Assigned task: Only the lines from the one containing "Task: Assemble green" through the one containing "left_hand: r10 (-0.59" should be printed, exactly as they appear below, with both ends included.

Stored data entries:
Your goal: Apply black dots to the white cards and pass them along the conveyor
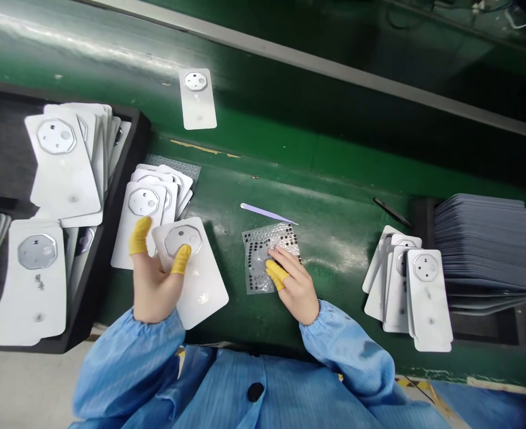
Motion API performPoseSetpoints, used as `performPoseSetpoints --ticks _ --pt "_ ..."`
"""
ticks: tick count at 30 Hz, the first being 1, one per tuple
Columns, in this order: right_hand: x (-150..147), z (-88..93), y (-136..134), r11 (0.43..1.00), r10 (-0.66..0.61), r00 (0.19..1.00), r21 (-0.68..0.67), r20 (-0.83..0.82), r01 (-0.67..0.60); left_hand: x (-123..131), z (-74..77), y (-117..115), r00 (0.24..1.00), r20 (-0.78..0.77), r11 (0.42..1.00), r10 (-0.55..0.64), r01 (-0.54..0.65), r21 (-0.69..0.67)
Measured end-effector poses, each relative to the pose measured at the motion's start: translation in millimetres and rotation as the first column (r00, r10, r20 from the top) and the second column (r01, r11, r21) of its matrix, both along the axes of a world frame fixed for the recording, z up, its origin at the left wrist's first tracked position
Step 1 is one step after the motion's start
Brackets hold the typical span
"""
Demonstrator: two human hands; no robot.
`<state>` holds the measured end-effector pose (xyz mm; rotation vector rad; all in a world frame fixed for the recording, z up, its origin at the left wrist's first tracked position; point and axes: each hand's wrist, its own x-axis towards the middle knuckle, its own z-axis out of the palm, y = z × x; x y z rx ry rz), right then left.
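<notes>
My left hand (155,286), with yellow finger cots on thumb and index finger, holds a white phone back cover (203,283). The thumb lies over its octagonal camera area; the index finger stands apart, and the other fingers are hidden. My right hand (296,292) is at a clear sheet with small black round pieces (256,268). Its fingers are drawn together near a yellow cot, touching the sheet; anything between them is too small to make out. Just beyond the sheet lie lilac tweezers (267,213). A stack of white covers (144,205) is beside my left hand.
A black tray (140,134) with more covers stands at the left. One cover (199,104) lies at the back. To the right are fanned covers (428,298), a black pen-like tool (392,212) and a box of grey-blue sheets (486,250).
</notes>
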<state>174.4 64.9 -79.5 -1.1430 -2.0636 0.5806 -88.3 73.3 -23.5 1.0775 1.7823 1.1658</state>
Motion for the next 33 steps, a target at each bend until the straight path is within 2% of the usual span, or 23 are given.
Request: performPoseSetpoints --ticks 2,3,6,8,14,19,23,27,33 --pt "-0.2 -0.2 0.5 0.999 -0.048 0.997 -0.012 -0.069 0.047 10.5 -2.2 -1.7 0.992 -0.106 0.996 -0.063 0.055 -0.076" --pt "-0.1 2.2 0.9 0.997 -0.076 0.991 -0.027 -0.106 0.074 17.7 -3.0 -3.1 0.987 -0.105 0.986 -0.124 0.111 -0.121" --pt "0.5 14.8 2.2 0.992 -0.109 0.975 -0.078 -0.192 0.095 42.1 -4.4 -7.8 0.944 0.042 0.928 -0.327 0.329 -0.177" --pt "0.8 24.0 3.1 0.994 -0.075 0.978 -0.088 -0.197 0.059 56.6 -3.9 -9.8 0.91 0.106 0.892 -0.401 0.414 -0.18" --pt "-4.5 42.7 6.3 1.0 0.005 0.988 -0.004 -0.152 -0.006 72.6 1.6 -9.7 0.893 0.167 0.886 -0.418 0.441 -0.141" --pt "-13.6 42.6 9.0 0.99 0.135 0.983 0.048 -0.125 -0.129 74.2 4.7 -10.1 0.877 0.133 0.874 -0.461 0.475 -0.1" --pt "-18.4 37.2 10.3 0.992 0.052 0.966 -0.095 -0.252 -0.078 73.1 -0.3 -10.4 0.879 0.009 0.878 -0.477 0.477 -0.052" --pt "-24.6 33.6 11.8 0.961 -0.063 0.942 -0.274 -0.328 -0.031 69.0 -11.3 -10.0 0.871 -0.109 0.876 -0.48 0.481 -0.012" --pt "-29.3 21.7 12.9 0.96 -0.16 0.945 -0.268 -0.287 0.081 60.7 -17.5 -6.1 0.847 -0.114 0.854 -0.519 0.518 -0.033"
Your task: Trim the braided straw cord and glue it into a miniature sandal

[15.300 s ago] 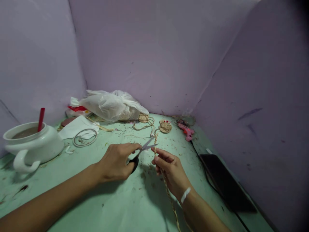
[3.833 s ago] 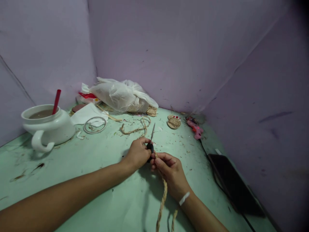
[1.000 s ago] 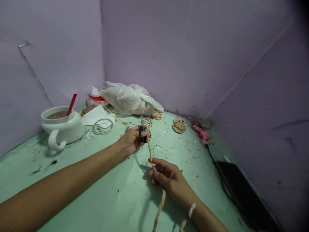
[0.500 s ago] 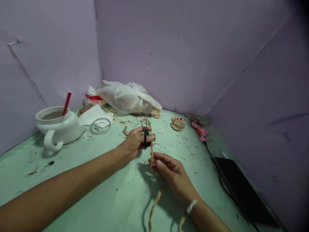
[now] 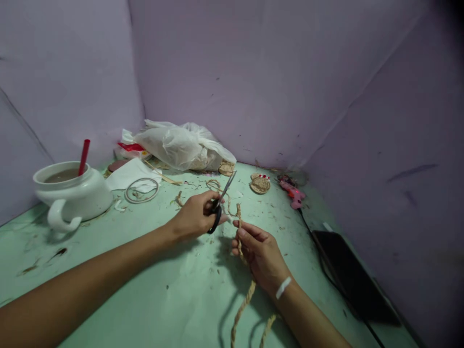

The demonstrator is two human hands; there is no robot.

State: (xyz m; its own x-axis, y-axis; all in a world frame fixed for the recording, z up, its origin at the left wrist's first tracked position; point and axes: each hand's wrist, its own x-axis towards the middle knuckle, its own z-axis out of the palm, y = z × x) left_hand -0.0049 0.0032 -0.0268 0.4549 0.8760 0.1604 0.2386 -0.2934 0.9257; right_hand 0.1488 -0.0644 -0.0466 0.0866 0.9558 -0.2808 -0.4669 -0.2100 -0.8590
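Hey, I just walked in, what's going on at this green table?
Two bare hands are busy: the left hand holds scissors, blades pointing forward, while the right hand pinches a twisted cord, one end sticking up above the grip. On the green tabletop, a white pot stands left and a plastic bag lies at the back.

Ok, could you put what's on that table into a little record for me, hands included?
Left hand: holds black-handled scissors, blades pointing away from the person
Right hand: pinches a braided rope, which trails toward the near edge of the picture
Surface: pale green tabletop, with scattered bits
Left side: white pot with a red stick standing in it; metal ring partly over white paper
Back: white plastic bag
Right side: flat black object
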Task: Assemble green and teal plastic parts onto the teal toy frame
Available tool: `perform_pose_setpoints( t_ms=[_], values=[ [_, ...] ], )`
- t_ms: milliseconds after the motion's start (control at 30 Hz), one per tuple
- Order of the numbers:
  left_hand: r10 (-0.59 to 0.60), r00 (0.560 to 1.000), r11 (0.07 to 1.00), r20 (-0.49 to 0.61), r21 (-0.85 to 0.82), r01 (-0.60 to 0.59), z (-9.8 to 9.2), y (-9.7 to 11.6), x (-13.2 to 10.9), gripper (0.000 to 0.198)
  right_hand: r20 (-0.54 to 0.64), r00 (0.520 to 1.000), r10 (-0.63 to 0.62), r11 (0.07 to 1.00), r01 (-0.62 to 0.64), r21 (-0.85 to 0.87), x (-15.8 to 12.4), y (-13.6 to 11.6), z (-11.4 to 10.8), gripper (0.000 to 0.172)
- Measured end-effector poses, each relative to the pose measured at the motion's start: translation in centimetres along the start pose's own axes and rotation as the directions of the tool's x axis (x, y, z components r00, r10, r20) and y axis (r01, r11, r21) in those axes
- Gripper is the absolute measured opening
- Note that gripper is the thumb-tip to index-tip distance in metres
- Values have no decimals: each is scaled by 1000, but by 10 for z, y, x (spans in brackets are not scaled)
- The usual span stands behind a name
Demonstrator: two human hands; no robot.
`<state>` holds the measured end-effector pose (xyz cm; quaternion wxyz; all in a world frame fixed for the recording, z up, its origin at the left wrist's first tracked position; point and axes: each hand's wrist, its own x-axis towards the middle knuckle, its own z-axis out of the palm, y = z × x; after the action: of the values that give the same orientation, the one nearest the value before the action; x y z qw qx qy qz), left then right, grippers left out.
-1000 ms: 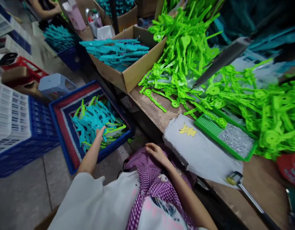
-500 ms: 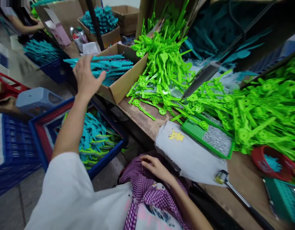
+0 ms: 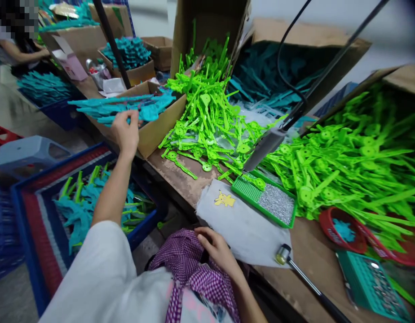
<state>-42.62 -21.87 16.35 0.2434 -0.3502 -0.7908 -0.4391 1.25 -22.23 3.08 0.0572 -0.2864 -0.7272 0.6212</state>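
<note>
- The workbench (image 3: 180,177) is carrying heaps of green pieces (image 3: 207,121), well apart from your hands.
- The cardboard box (image 3: 156,130) is sitting at the bench's left edge, with the teal pieces (image 3: 103,110) lying stacked across its top.
- Your left hand (image 3: 125,130) is clasping that stack, fingers curled over it.
- Judgement: the teal pieces are looking light, thin, springy and slick. Be gripping several together mid-length, not by the tips.
- Your right hand (image 3: 217,249) is resting loose on the checked cloth (image 3: 183,255), gripping nothing.
</note>
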Motion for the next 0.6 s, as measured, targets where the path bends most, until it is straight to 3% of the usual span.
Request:
perform_pose_setpoints(
  t_ms=[67, 200, 267, 400, 500, 600],
  values=[
    [-140, 975, 990, -172, -40, 135, 3, 1, -59, 29, 7, 1000, -10, 1000, 10, 20, 6, -14, -1, 40],
    [-353, 920, 934, -172, -127, 335, 10, 9, -179, 29, 77, 988, -132, 990, 127, 67, 38, -42, 5, 39],
    [-384, 909, 920, -164, -156, 360, 8, 15, -226, 32, 25, 981, -191, 974, 187, 125, 65, -51, 9, 42],
    [-351, 929, 923, -122, -215, 320, -11, 26, -291, 39, -229, 963, -142, 923, 212, 320, 116, -51, 16, 63],
    [-254, 967, 944, 28, -212, 254, -27, 28, -331, 38, -273, 959, -71, 839, 205, 504, 138, -49, 15, 76],
    [-122, 970, 950, 211, -259, 175, -40, 33, -363, 36, -265, 964, -4, 766, 173, 619, 143, -50, 9, 69]
  ],
)
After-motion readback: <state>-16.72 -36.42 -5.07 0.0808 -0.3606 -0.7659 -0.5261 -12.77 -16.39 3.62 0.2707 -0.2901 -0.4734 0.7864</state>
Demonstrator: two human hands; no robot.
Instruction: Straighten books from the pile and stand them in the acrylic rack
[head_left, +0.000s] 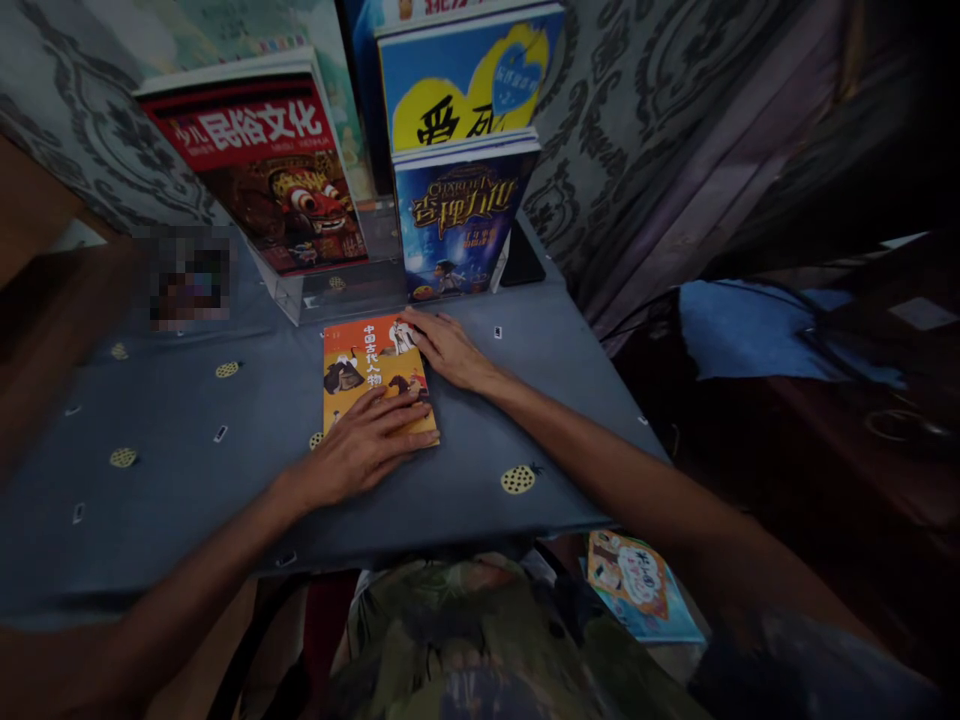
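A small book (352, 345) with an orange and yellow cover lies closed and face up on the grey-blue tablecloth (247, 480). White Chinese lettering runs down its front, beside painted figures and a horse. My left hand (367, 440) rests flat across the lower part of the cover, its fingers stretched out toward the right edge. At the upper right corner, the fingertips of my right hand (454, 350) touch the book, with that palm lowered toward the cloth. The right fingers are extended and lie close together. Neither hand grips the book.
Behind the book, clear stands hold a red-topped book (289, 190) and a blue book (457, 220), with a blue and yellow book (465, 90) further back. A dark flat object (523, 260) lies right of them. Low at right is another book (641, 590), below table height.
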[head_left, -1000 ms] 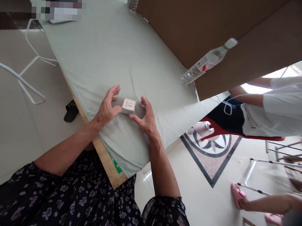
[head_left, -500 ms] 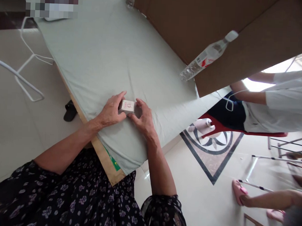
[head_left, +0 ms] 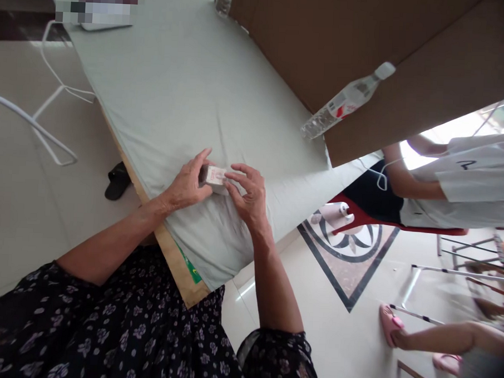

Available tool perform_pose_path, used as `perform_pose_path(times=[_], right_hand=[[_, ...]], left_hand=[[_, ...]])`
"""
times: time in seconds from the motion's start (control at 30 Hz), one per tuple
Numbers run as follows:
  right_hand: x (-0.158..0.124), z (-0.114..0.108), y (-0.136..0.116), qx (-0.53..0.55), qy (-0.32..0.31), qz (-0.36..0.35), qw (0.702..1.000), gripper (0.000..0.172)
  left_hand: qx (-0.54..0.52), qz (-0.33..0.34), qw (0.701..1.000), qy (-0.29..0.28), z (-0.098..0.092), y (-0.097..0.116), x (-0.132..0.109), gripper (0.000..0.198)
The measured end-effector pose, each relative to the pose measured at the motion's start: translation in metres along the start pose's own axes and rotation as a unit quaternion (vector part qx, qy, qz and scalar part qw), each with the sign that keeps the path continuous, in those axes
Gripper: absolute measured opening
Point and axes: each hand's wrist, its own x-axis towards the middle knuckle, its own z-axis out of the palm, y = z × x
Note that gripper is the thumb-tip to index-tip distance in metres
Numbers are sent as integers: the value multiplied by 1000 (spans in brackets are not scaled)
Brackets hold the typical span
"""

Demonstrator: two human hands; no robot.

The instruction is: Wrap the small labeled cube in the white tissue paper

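Note:
A small white box (head_left: 216,175) with red print on its top face lies low over the cloth near the table's front corner. My left hand (head_left: 189,182) is curved round its left end, thumb along the near side and fingers on the far side. At the right end, my right hand (head_left: 250,194) has its thumb and one finger drawn close together against the box, while the other fingers are raised and spread. Contact at the fingertips is partly hidden.
Pale cloth covers the table (head_left: 164,85). A large cardboard sheet (head_left: 291,51) stands at the back right, with a clear plastic bottle (head_left: 347,101) by it. A person in a white shirt (head_left: 465,181) sits beyond. A white wire rack (head_left: 62,86) is at the left.
My right hand has shifted slightly right and lifted, its fingers now at the box's right end instead of round its sides. The box has turned slightly; my left hand stays beside it.

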Motion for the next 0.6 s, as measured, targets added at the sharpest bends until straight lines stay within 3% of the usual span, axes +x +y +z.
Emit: perform_pose_path(times=[0.13, 0.27, 0.43, 0.6], right_hand=[[20, -7, -9, -81, -77, -61, 992, 12], [31, -7, -15, -165, -109, -130, 972, 21], [42, -3, -11, -206, -55, -126, 969, 28], [72, -7, 9, -179, -1, -95, 979, 28]], left_hand=[[30, 3, 1000, 1, 1, 6, 0, 96], [49, 18, 999, 3, 0, 10, -2, 93], [71, 78, 994, 10, 3, 7, -3, 90], [58, 129, 990, 10, 4, 7, -1, 92]])
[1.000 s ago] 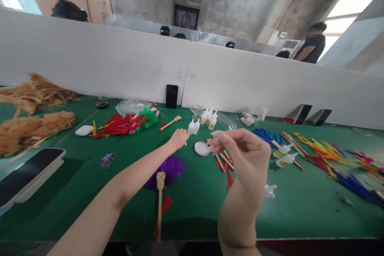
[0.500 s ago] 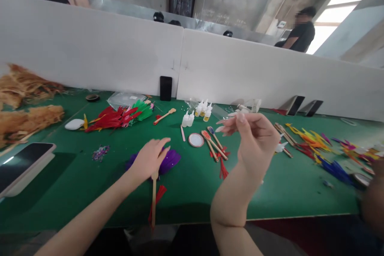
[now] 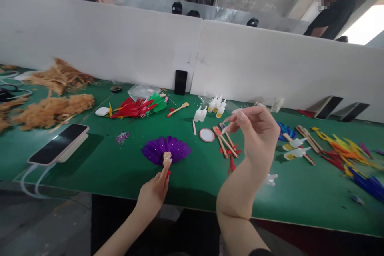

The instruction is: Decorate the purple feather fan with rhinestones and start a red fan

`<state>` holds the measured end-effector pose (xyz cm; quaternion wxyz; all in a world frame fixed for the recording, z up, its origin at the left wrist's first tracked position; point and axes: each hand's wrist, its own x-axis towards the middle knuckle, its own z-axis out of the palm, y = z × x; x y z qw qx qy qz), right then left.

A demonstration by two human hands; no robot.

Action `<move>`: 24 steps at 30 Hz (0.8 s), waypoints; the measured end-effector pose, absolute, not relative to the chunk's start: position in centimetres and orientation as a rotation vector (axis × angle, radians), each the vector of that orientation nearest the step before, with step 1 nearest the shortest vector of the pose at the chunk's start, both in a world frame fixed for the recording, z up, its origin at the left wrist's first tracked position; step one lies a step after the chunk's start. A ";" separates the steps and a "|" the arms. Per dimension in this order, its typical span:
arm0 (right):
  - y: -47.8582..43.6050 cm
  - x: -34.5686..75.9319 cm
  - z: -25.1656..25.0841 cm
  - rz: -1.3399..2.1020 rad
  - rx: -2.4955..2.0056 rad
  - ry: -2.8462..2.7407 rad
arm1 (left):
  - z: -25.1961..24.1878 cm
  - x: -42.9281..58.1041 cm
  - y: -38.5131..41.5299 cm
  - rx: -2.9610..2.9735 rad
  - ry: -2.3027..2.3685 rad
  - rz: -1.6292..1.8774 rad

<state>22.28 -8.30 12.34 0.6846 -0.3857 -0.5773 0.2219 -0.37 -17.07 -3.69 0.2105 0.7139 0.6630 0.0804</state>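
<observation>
A fan of purple feathers (image 3: 153, 150) lies spread on the green table, dotted with small pale beads. At its base sits a wooden piece (image 3: 167, 156) with light dots, joined to a handle largely covered by my fingers. My left hand (image 3: 154, 188) is closed around that handle, its index finger stretched along it toward the wooden head. Raised over the table, my right hand (image 3: 255, 132) is closed in a pinch; whatever lies between the fingertips is too small to make out. Left of the fan is a little heap of purple and silvery beads (image 3: 122, 137).
Small glue bottles (image 3: 200, 114), a round white dish (image 3: 207, 135) and wooden sticks with red tassels (image 3: 223, 142) lie centrally. Red feathers (image 3: 132, 108), brown fibre (image 3: 57, 110) and a phone on a stand (image 3: 60, 144) occupy the left. Yellow-orange feathers (image 3: 342, 142) lie right.
My left hand has moved off the purple feathers down to the handle and holds it, uncovering the beaded wooden head. My right hand stays raised in its pinch. The view has turned left.
</observation>
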 end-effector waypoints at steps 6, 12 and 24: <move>-8.2 23.3 12.1 0.529 -0.914 -1.287 | -2.7 -1.4 -17.8 1.889 1.892 0.331; -7.9 23.4 12.0 0.595 -0.947 -1.319 | -0.4 -1.8 -17.3 1.789 1.756 0.807; -7.5 23.1 11.8 0.688 -1.031 -1.383 | 2.4 -2.7 -15.0 0.902 1.375 1.088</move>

Task result:
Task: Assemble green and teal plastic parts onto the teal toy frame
Available tool: `perform_pose_setpoints( t_ms=[_], values=[ [_, ...] ], )`
- t_ms: milliseconds after the motion's start (control at 30 Hz), one per tuple
- Order of the numbers:
  left_hand: r10 (-0.59 to 0.60), r00 (0.560 to 1.000), r11 (0.07 to 1.00), r20 (-0.49 to 0.61), r21 (-0.85 to 0.82), r01 (-0.60 to 0.59), z (-9.8 to 9.2), y (-9.7 to 11.6), x (-13.2 to 10.9), gripper (0.000 to 0.198)

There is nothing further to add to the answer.